The first relief convoys arrived in Derna late on 12 September.

The United Nations noted that the rival governments had been coordinating with each other regarding the relief efforts. On 13 September, a GNU ministerial delegation left Tripoli to assess the damage in Derna. At the same time, reports emerged of the Libyan National Army—commanded by Khalifa Haftar—preventing journalists from entering the city and confiscating their phones. Haftar himself promised promotions to soldiers who participated in the relief efforts.

On 13 September, evacuations were advised by authorities for the town of Tocra, west of Derna, after they warned that a dam in the area was at risk of collapse.

On 14 September, the port of Derna was reopened to vessels with a draft of no more than 6.5 meters delivering humanitarian aid, while electricity was restored to the western part of the city. On the same day, the Libyan Ambulance and Emergency Service announced that remaining residents of Derna were to be evacuated and the city closed except for search-and-rescue teams. The Libyan disease control agency reported on 15 September that at least 150 people had contracted diarrhea in Derna after drinking contaminated water.

=== International ===
Egyptian President Abdel Fattah el-Sisi said that he would deploy the country's military in coordination with eastern Libyan forces to help in relief operations. He also declared three days of national mourning for the victims of the floods as well as those of the 2023 Moroccan earthquake on 8 September. A military delegation led by armed forces chief of staff Osama Askar went to eastern Libya on 12 September to meet with Khalifa Haftar. The delegation included 25 rescue teams and three military aircraft carrying humanitarian supplies. The bodies of 84 Egyptians who were killed in Derna were repatriated from Tobruk and buried on 13 September.

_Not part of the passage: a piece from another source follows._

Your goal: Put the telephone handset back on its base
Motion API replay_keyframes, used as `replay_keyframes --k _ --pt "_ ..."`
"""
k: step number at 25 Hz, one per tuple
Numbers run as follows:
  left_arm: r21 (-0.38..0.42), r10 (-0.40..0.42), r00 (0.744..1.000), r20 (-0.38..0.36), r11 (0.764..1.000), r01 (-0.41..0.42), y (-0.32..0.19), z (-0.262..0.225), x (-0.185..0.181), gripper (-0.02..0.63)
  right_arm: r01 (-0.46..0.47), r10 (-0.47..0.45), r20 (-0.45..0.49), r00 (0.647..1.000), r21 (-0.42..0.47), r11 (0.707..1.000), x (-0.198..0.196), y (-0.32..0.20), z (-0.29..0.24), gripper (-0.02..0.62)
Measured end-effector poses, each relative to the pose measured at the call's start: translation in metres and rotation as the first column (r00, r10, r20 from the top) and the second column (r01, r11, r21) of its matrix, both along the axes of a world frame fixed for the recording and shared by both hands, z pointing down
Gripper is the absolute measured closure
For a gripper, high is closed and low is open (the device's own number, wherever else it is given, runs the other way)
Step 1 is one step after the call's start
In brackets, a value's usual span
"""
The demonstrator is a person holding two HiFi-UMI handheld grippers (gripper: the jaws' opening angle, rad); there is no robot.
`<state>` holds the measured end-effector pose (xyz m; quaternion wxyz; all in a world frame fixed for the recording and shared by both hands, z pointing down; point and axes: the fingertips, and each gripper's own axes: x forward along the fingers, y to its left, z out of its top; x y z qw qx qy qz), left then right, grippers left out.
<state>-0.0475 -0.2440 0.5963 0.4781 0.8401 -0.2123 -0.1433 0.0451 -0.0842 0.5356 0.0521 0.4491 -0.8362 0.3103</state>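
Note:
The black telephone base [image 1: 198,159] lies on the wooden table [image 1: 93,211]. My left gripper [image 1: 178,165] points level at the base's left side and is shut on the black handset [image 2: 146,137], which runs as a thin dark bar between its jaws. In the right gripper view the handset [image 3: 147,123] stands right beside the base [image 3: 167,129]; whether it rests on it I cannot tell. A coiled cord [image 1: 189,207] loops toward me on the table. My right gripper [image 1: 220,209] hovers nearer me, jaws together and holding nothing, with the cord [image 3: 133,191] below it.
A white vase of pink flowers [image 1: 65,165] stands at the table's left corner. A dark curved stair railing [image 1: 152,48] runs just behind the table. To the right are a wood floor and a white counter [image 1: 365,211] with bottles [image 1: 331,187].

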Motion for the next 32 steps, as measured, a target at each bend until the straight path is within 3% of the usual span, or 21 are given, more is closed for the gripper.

Following a request from the chairman of the Libyan Presidential Council, Mohamed al-Menfi, Algeria sent eight Ilyushin Il-76 aircraft carrying humanitarian aid that included food supplies, medical equipment, clothing, and tents.

On 12 September, Italy activated its civil protection departments, with Foreign Minister Antonio Tajani stating an assessment team was on their way. Anne-Claire Legendre, a spokesperson for France's foreign ministry, announced that the country was ready to respond to requests made by Libya's government. EU foreign policy chief Josep Borrell said the organization was on stand-by to bring support, while the commission's president Ursula von der Leyen expressed condolences. Member states Germany, Romania and Finland subsequently sent aid. The World Health Organization sent a shipment consisting of 40 tons of aid to Libya. The United Nations allocated $10 million for disaster relief.

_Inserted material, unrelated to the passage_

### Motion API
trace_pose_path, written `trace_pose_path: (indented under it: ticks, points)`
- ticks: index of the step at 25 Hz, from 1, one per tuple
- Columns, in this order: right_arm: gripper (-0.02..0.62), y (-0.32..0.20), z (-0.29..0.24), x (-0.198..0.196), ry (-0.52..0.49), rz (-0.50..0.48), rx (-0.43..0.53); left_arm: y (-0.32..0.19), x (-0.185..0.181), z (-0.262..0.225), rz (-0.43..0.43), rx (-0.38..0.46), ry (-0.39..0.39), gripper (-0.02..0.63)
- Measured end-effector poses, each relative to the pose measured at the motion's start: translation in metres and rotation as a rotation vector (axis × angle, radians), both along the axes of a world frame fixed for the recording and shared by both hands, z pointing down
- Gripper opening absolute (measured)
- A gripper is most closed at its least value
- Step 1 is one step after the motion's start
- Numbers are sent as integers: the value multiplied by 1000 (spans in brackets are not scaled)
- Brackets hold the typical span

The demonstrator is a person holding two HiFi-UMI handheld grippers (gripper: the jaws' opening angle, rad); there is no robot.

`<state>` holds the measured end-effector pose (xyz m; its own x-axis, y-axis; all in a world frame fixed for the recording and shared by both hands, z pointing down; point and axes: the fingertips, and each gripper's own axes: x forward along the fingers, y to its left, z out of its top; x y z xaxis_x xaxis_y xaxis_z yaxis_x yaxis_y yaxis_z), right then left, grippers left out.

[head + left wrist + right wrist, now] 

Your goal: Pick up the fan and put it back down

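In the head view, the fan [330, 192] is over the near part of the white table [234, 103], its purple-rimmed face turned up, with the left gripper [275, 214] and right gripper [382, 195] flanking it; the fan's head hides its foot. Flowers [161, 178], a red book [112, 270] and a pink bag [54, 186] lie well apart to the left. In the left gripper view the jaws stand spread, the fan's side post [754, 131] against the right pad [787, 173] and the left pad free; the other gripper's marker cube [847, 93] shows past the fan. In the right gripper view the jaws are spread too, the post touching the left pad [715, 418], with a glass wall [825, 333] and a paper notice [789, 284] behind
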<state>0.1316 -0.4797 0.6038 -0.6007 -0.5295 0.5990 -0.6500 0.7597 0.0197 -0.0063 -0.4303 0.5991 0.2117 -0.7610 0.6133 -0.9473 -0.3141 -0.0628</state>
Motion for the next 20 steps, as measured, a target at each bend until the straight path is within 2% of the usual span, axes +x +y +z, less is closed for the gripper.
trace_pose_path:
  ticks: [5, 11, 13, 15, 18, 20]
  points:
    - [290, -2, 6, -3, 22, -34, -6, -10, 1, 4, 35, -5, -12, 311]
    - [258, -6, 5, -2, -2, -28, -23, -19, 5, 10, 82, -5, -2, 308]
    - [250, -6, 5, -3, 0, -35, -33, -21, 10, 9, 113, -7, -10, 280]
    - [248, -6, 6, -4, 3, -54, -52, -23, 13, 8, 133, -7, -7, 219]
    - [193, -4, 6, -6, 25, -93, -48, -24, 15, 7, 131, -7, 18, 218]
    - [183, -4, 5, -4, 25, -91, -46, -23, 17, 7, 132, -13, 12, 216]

Tunisia, Germany, Qatar, Iran, Malta, Turkey, and the United Arab Emirates additionally pledged humanitarian assistance to Libya.

In the weeks following the disaster, journalists from around the world reported great difficulty getting into the city, being turned away at airports or needing authorization to enter. Many rescue workers were similarly restricted.

The dam failures heightened awareness of the risk of dam collapses around the world. Specific attention was given to Mullaperiyar Dam in India, which was at risk of failure.